_Exercise requirements_.
Check each line of the material. Copy those containing "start".

_Data segment_.
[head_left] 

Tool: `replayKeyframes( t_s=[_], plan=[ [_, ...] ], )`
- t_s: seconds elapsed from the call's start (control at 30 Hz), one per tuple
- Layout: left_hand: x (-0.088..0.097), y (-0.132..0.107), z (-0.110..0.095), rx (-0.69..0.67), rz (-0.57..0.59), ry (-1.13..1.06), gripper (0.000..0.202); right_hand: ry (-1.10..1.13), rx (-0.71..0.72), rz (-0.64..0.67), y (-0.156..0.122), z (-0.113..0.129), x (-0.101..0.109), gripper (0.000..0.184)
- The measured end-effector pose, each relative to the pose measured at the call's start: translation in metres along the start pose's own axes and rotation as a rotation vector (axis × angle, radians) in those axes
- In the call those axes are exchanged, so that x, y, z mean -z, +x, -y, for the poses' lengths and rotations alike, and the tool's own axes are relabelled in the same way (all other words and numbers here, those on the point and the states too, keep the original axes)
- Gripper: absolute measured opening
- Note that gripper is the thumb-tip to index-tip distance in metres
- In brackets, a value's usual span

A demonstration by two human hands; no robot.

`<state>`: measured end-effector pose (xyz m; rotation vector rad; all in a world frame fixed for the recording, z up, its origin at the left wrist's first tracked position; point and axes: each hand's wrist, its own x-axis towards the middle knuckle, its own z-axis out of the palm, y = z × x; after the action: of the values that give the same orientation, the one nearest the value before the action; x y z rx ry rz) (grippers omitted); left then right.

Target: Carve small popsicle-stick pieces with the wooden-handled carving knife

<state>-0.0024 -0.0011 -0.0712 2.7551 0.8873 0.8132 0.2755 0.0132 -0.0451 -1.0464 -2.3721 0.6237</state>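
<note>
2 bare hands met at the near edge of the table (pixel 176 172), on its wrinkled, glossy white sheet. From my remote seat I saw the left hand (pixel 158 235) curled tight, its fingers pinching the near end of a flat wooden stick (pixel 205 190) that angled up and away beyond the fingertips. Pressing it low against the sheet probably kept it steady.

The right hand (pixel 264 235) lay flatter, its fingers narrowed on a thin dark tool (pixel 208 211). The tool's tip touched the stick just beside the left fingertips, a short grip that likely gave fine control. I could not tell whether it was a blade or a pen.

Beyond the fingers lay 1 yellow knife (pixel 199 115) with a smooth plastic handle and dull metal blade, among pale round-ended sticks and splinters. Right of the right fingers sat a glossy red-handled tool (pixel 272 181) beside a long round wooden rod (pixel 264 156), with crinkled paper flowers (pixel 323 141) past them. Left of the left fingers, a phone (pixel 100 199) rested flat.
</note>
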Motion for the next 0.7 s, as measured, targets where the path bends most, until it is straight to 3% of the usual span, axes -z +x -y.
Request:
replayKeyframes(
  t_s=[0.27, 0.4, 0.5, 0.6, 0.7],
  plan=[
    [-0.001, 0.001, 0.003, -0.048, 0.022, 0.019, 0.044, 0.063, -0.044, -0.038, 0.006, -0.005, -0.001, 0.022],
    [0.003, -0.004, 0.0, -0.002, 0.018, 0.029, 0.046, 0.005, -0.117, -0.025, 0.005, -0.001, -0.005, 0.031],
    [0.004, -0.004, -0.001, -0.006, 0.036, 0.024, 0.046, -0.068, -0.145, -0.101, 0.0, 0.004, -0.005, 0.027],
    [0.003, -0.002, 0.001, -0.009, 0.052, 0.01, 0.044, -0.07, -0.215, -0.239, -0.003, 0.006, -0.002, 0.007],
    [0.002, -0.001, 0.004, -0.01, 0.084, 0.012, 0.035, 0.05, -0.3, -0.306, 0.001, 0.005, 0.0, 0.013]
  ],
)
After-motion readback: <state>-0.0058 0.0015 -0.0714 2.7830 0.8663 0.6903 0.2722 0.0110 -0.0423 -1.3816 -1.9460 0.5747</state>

_Exercise answer_.
- t_s: seconds elapsed from the call's start (control at 30 Hz), one per tuple
- The measured end-effector pose, each relative to the pose measured at the call's start: translation in metres along the start pose's own axes and rotation as a rotation vector (axis × angle, radians) in those axes

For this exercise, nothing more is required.